The Importance of Spending Time Together
With everything discussed previously, time is the main factor. Spend time with your partner talking about them and their day to continue to know them and learn about them. Spend time with your partner doing activities you enjoy and activities they enjoy together, even if their favorite activity isn’t necessarily yours and vice versa.
Your time is a gift only you can give to someone else. When you give your time, you give your full attention. You make that other person feel important. You may have had to even change plans or choose not to do some activity to ensure you have that time for the other person.
Do Things for Your Partner
Many of the other things we talked about today have to do with having fun and doing enjoyable things with your partner. Doing things FOR your partner is also important.
Sometimes you do things for your partner because it is needed. Maybe he typically cooks supper but is ill, so you cook supper instead. This may not be your favorite task, but it needs to be done and you can do it to help your partner. Maybe you need to work late so your partner brings you supper to work to make sure you have something. This may be out of his or her way, but it’s helpful and needed (because you have to eat somehow)!
Other times you do things for your partner because it is simply a nice thing to do or because it is what is in the best interest of your relationship. Maybe you surprise your spouse with a lunch date or flowers! Maybe you set up a movie night for her with her friends or she gets you tickets for your favorite sports team to go with your dad or brother. We do things for our partner to make our partner happy, even if those activities do not benefit us directly. This is part of showing love and strengthening the relationship because you show your love and care.
Check out our post about the value of doing service for your partner to further discuss the importance of doing things for each other!
To read more about improving and sustaining your relationship with your partner check out our posts about dating your partner and spending time together.
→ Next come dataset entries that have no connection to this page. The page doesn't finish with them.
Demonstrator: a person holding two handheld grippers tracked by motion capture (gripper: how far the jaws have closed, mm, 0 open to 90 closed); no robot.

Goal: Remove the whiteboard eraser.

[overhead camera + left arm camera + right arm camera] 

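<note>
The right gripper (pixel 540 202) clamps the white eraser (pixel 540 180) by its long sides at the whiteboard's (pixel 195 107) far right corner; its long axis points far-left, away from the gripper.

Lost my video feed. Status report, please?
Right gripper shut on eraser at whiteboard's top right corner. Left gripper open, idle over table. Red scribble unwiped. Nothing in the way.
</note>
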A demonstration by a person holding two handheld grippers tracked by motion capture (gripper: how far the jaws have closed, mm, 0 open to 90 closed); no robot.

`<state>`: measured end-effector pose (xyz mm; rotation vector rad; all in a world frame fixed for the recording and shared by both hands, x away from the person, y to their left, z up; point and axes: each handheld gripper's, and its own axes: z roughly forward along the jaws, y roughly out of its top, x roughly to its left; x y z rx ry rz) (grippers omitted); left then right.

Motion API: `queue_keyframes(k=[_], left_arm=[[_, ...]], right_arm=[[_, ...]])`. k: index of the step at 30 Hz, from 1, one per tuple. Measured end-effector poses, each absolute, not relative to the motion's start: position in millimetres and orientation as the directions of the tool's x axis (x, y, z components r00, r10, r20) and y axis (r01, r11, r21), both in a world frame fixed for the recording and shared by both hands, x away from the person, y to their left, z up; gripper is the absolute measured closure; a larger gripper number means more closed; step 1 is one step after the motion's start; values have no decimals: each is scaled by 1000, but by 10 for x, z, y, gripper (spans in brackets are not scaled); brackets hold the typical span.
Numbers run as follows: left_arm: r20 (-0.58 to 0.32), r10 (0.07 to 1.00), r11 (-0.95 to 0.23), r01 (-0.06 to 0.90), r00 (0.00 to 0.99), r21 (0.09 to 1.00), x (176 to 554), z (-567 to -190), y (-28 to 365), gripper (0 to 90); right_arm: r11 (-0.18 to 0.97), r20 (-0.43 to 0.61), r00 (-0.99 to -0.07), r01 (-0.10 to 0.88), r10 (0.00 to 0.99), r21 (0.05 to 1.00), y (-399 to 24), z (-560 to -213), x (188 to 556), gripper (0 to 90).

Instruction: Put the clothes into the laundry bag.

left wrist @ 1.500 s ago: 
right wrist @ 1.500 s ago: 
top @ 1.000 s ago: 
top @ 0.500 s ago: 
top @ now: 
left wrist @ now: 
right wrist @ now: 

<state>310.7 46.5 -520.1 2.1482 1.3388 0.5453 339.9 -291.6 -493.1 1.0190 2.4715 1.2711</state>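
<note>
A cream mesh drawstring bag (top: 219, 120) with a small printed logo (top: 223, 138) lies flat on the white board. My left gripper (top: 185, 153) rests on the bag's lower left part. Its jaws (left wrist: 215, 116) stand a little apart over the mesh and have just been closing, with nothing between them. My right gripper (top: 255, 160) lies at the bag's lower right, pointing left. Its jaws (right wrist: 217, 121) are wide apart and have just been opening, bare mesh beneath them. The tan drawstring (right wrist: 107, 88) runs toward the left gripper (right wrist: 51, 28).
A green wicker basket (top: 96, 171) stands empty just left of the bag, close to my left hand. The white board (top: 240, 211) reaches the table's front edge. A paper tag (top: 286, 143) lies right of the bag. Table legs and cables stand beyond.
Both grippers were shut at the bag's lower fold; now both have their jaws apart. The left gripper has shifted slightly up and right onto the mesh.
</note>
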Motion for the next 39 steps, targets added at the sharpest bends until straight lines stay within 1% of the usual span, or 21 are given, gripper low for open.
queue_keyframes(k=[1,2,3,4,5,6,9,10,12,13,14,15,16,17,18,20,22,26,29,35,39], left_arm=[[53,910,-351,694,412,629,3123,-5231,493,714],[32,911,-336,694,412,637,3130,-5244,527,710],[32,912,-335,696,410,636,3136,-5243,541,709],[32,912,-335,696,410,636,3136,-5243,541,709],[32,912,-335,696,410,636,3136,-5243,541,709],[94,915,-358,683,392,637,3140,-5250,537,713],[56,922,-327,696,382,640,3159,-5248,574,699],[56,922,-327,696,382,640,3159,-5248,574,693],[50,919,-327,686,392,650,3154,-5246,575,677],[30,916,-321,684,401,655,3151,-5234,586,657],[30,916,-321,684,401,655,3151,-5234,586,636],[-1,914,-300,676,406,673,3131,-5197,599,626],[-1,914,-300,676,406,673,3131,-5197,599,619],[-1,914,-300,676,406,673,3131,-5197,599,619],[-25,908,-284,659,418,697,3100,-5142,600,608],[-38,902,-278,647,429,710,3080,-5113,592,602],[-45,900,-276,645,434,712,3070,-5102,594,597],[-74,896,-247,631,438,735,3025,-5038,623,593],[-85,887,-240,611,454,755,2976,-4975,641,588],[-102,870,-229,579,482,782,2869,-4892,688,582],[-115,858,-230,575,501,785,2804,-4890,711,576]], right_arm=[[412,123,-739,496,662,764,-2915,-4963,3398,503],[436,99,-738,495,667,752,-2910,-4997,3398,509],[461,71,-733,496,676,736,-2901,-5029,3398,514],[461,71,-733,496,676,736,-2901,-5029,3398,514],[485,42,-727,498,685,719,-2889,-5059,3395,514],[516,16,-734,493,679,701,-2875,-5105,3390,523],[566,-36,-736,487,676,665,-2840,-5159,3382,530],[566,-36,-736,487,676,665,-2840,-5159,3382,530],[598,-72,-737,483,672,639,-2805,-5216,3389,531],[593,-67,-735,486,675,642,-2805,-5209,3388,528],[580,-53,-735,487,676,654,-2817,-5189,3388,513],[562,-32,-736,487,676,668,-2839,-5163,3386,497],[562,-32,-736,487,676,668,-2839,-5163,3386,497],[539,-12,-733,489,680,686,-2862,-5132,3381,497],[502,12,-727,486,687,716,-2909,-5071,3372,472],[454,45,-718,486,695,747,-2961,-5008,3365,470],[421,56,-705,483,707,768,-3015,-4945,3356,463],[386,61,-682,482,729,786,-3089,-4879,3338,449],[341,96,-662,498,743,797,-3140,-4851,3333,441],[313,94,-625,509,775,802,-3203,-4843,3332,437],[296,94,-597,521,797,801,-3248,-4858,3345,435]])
Great post!!!! My husband and I were just talking about how badly we need a date. Any tips for ways to date – with 5 kids – during quarantine?! 🙂 🙂
I have endless tips for dating when you have multiple kids–I raised seven!! Put them to bed a little early and do a pizza and movie night. If at least one is old enough, leave older ones in charge and go out for a few hours. If they aren’t old enough for that, let an older one be in charge while you and your husband take a nightly walk around the block alone. If they are in school/daycare, do a lunch date with your husband. There are many options, you just need to be a little more creative when you have multiple kids and are in a pandemic!
This is such a wonderful post! Great relationships require work, compromises, communication. I like to surprise my boyfriend with little things on ordinary days and I love when he does the same for me.